It started with Gary Barnett’s Gem Tower and Bruce Ratner’s Atlantic Yards. When credit tightened in 2009, some of the most respected New York developers had begun turning to foreign money to finance their construction projects via the U.S. Citizenship and Immigration Services’ EB-5 program. The federal program is designed to provide permanent residency to foreigners who invest at least $500,000 in job-creating projects. Of late, with the banking sector increasingly willing to finance projects but with the loan-to-cost of their loans languishing in the 60 percent to 65 percent range, EB-5 funding—for which interest rates are usually in the one-digit range—is becoming an increasingly popular alternative to costlier mezzanine financing, sources told Mortgage Observer.
EB-5 is being explored to partially fund construction of the $950 million project 30 Park Place and the residential tower at 855 Sixth Avenue, projects from developers Larry Silverstein and Douglas Durst, respectively. Moreover, according to persistent market rumors, EB-5 will be a tool of financing for at least one of the towers of Related Companies’ Hudson Yards.
With this popularity, though, comes an increased need for legal oversight, both on behalf of investors and developers looking to draw on the program and governmental agencies tasked with oversight.
On this front, 2013 didn’t start well for the program, which in the last few months has seen its first major scandal. On Feb. 8, the Securities and Exchange Commission announced it had pressed charges against the developer of a hotel and conference center near Chicago’s O’Hare Airport who had raised more than $150 million from more than 250 foreign investors, misleading them into believing that they would obtain profitable returns and U.S. residencies through participation in the EB-5 program.
It was the first time the SEC had pressed charges for an EB-5-related alleged fraud. Initially, the scandal caused a freeze of investments, several people with deep knowledge of the EB-5 program told Mortgage Observer.
“As a result, there has been a chill in the marketplace,” Steven Polivy, the chair of the economic development practice at law firm Akerman Senterfitt, said. “It has been more difficult to get investors to sign on for projects. I have seen that the USCIS seems to have reacted by submitting more detailed requests for evidence and has been giving projects greater scrutiny than they seemed beforehand.”

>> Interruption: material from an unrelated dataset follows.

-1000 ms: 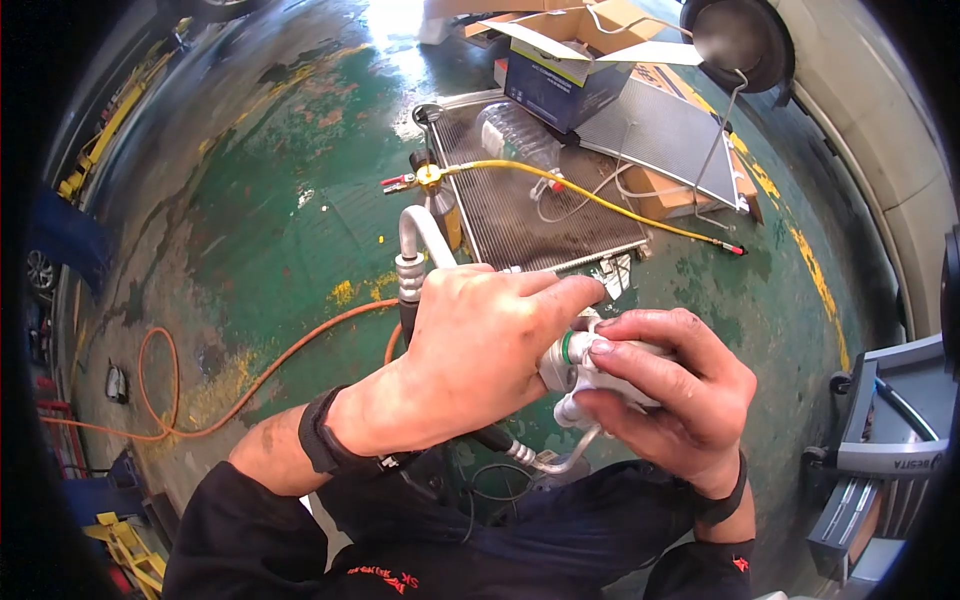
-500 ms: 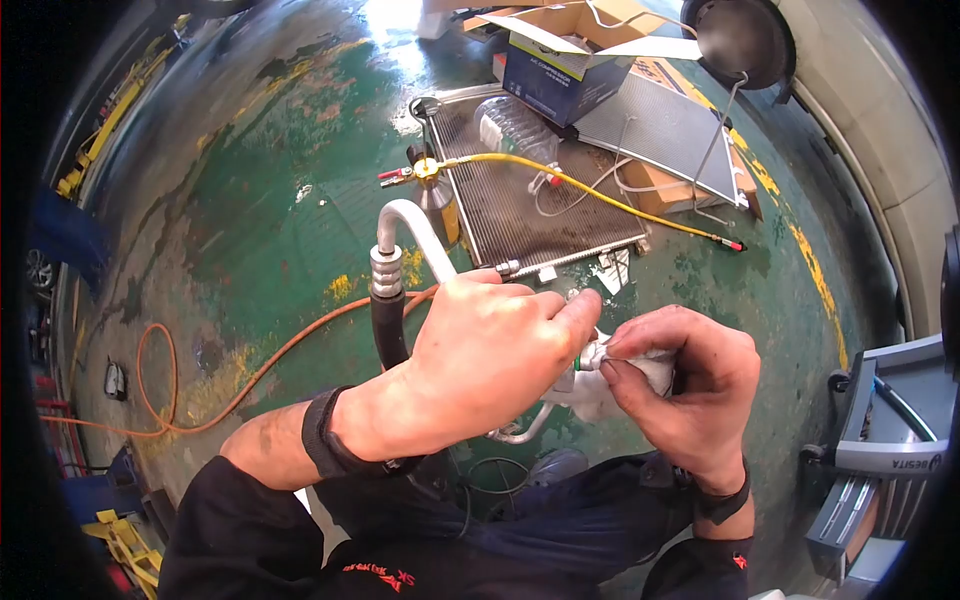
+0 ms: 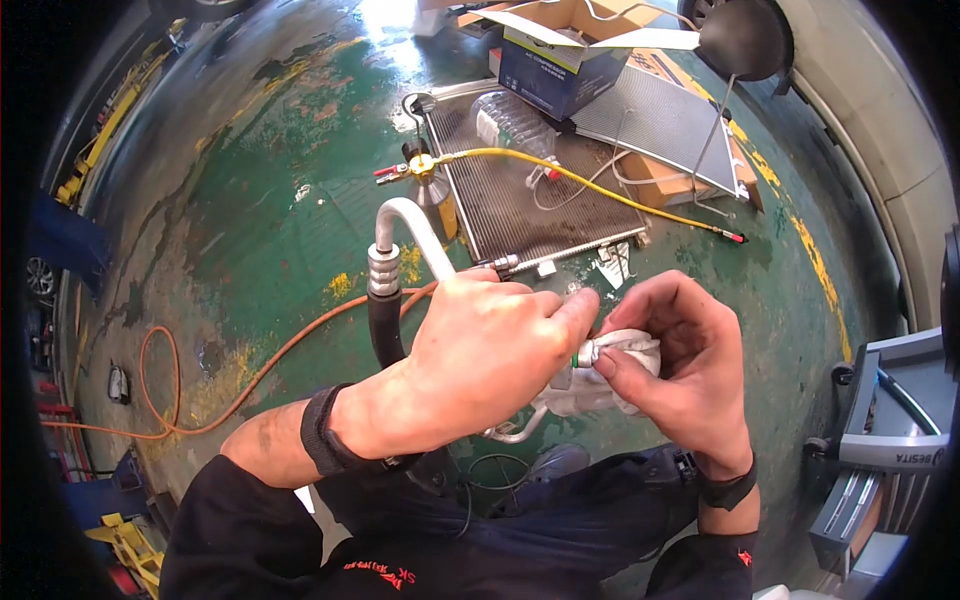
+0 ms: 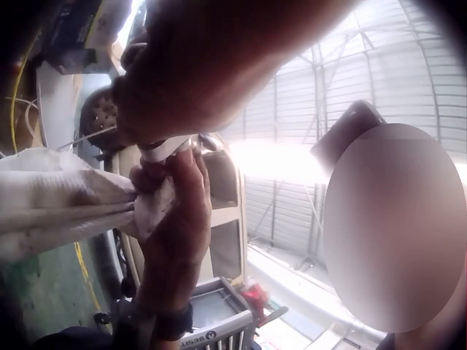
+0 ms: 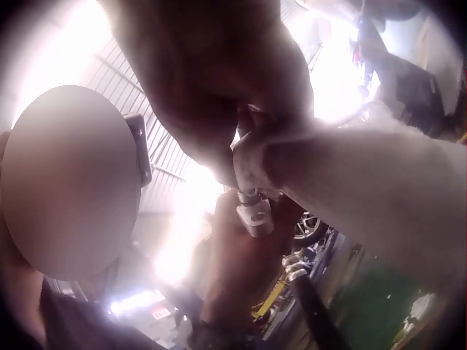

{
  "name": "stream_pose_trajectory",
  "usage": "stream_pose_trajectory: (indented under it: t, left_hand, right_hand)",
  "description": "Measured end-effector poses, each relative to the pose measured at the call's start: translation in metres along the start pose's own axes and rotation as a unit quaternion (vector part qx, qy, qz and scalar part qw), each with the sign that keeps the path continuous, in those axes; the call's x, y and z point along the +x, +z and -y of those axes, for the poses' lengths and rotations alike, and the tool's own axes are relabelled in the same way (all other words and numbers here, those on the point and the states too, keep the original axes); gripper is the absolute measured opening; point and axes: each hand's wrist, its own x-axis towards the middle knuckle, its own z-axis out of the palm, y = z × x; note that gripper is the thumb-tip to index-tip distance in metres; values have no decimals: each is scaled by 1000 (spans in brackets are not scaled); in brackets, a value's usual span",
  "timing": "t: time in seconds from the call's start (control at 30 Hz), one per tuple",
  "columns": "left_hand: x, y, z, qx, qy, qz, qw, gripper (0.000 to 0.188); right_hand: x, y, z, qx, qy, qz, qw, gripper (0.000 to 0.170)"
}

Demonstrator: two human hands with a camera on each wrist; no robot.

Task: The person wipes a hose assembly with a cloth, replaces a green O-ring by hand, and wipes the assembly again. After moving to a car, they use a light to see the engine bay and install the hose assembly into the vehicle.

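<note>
My left hand grips an aluminium hose fitting, its fingers curled underneath and largely hidden in the head view. A green ring circles the fitting's end. Behind that hand rises the hose's bent metal pipe, crimped onto black rubber hose. With thumb and fingers my right hand pinches a white cloth against the fitting's tip. Both wrist views show the cloth hanging in folds below the hands. In the right wrist view, the fitting's metal block shows beside the left hand.
A radiator-like condenser lies on the green floor, carrying a clear plastic bottle. A yellow hose runs over it from a small canister. Behind are an open compressor box and orange hose; a tool cart stands at right.
The right fingers have gone from lying along the fitting to a pinch at its tip with the cloth. The bent pipe and the fitting have shifted slightly with the left hand.
</note>
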Motion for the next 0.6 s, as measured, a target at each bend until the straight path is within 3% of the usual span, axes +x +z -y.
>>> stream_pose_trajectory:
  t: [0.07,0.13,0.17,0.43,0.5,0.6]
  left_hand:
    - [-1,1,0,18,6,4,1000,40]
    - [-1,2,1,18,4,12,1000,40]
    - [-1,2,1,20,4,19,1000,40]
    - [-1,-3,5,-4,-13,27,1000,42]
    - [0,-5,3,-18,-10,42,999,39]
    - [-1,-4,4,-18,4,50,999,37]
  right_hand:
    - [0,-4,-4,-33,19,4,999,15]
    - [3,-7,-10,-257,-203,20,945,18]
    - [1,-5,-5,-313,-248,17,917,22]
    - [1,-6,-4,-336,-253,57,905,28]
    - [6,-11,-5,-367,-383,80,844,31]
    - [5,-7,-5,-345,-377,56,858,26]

The Association to Invest In the USA (IIUSA), a nonprofit trade association that represents more than 100 regional centers—the entities serving as conduits for foreign investment—got involved in the trial that resulted from the SEC’s charges.
“We were concerned that one example of an unfortunate situation would give the perception that this was widespread,” Peter Joseph, executive director of IIUSA, said.